The sound of his laugh fills the cab. It’s a deep, booming, infectious chuckle that sets me oddly at ease and makes it even harder to keep that dumb smile of mine suppressed.

“Shit, lady. You’ve never been to Dallas, North Dakota before have you?”

“No, but I’ve lived in Wisconsin my entire life.” I shake my head. “It’s not that different. Lots of space between towns, farms, nosy townsfolk. I wasn’t born yesterday.”

“You got a name to go with that mouth?” he asks, words that might sound rude coming from anyone else. But with the light tone, surprisingly, I don’t mind.

“Grace. Grace Sellers.”

“Well, Grace Sellers, what I said is the whole truth and nothing but. You’re welcome to believe me or think I’m about to chain you up in my pumpkin farm out back. Honestly, I’ve never lived in a place this barren in my life. I was raised a city boy all my life until coming out here.”

Huh. I don’t get the big city vibe from him, but maybe that explains Tobin. He must’ve come from Bismarck, Minneapolis, maybe Chicago.

“Why’d you move out here if you hate it so much?”

“Early retirement,” he tells me.

“Retirement?” I give him a puzzled look. “How old are you? You look way too young.”

“Thirty-three. You?”

I rake him up and down slowly with another slow, suspicious look.

It just keeps getting weirder.

How can some farm boy retire in his early thirties?

“Twenty-five,” I say quietly.

“Sweet age for a lot of things,” he muses, smirking to himself.

Ugh. I feel like I’d have an easier time with ancient Greek than deciphering this dude.

“While we’re playing twenty questions, how about you tell me what you’re doing in the middle of North Dakota, pulling Rosie and Stern through a blizzard, with a charmer like Dickless Pete on your heels?”

I try not to burst out giggling at his nickname for Pete.

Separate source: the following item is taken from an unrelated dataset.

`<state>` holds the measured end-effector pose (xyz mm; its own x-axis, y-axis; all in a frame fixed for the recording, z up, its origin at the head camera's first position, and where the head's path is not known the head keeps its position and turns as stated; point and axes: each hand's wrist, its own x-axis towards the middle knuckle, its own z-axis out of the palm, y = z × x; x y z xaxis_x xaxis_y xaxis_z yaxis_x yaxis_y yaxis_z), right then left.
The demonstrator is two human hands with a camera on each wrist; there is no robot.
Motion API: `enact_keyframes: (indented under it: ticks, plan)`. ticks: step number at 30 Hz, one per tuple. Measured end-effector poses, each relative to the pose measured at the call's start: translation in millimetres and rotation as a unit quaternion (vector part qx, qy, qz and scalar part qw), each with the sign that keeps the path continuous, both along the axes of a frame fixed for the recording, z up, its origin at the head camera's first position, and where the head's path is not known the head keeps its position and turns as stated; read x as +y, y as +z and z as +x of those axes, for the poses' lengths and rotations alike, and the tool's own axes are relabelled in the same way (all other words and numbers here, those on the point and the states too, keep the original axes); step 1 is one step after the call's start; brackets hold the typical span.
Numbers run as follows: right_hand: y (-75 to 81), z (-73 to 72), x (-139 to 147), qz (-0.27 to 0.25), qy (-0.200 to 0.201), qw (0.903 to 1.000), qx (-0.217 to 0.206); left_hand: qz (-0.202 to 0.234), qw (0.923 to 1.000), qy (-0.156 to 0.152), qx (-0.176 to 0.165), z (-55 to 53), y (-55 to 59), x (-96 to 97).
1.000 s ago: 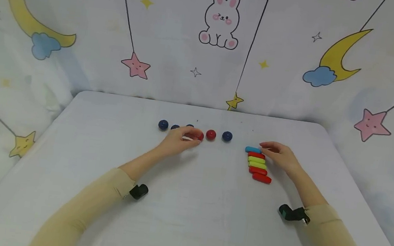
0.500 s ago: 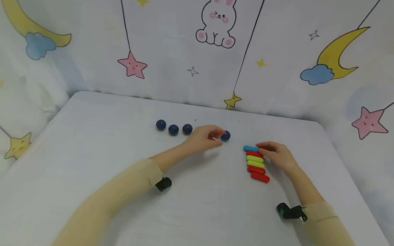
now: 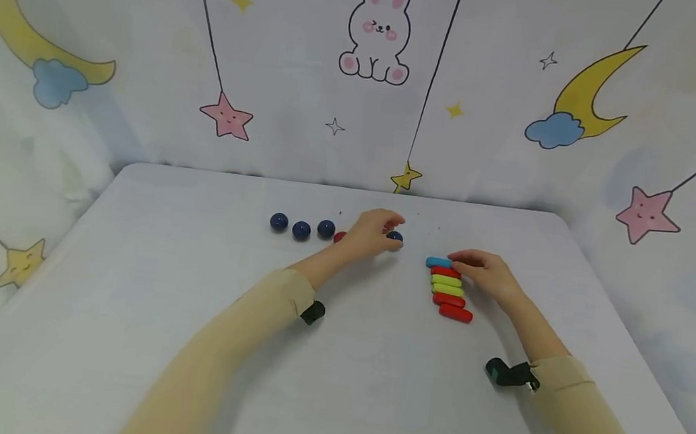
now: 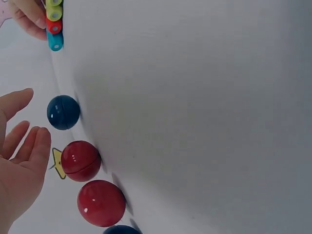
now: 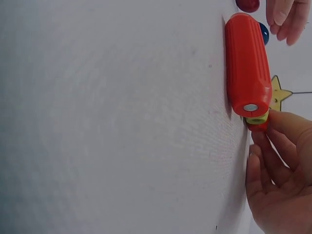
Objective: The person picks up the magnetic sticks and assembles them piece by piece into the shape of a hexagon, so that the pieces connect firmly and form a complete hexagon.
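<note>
My left hand (image 3: 374, 234) reaches over the right end of a row of balls, fingers spread and slightly bent. Beside its fingertips is a glossy dark blue ball (image 4: 63, 112), with a gap between in the left wrist view. Two red balls (image 4: 80, 161) follow in the row, mostly hidden behind that hand in the head view. My right hand (image 3: 486, 270) pinches the right end of a light blue stick (image 3: 438, 262), the farthest in a stacked-looking column. Nearer lie red and yellow-green sticks (image 3: 447, 280); the nearest red stick (image 5: 247, 66) shows a metal dot in its end.
Several dark blue balls (image 3: 301, 231) continue the row to the left. Everything lies on a white-covered table (image 3: 341, 388). A white cloth backdrop (image 3: 301, 61) printed with a rabbit, moons and stars rises behind the far edge. Dark wrist cameras (image 3: 506, 372) stick out below the sleeves.
My left hand has moved right along the row, from the red balls to the rightmost blue ball, its fingers opening. The right hand stays at the blue stick. The head view has shifted slightly.
</note>
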<state>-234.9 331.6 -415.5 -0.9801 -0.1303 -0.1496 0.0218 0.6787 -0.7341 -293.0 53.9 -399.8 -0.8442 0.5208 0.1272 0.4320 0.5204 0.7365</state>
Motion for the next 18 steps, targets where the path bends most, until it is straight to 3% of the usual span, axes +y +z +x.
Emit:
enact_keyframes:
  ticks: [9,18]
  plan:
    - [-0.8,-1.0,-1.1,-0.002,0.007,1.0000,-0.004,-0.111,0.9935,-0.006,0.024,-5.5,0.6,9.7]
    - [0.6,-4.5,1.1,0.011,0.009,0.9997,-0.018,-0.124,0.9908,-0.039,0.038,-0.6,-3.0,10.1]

“That’s…kinda a long story.”

“We’ve got the time. In case you hadn’t noticed, we’re barely moving five miles an hour in this mess.”

I nod slowly. Maybe so. But my stomach practically eats itself at the thought of confessing our whole dilemma to a total stranger.

“Well, I would, but…it’s not my story to tell.”

“Your father’s?”

“Right.” I hold in a breath, not really wanting to direct him at Dad either, especially in his weary state.

Ridge’s gaze remains fixed on the road, staring through the billowing snow that’s coming down at a faster clip now than it was before.

“Fair enough. You’re lucky he’s still around,” he says. “My old man died when I was eight. Not that I’d seen him a whole lot before then—busy man, big company, maybe you know how it is—then my mother died a few years back.”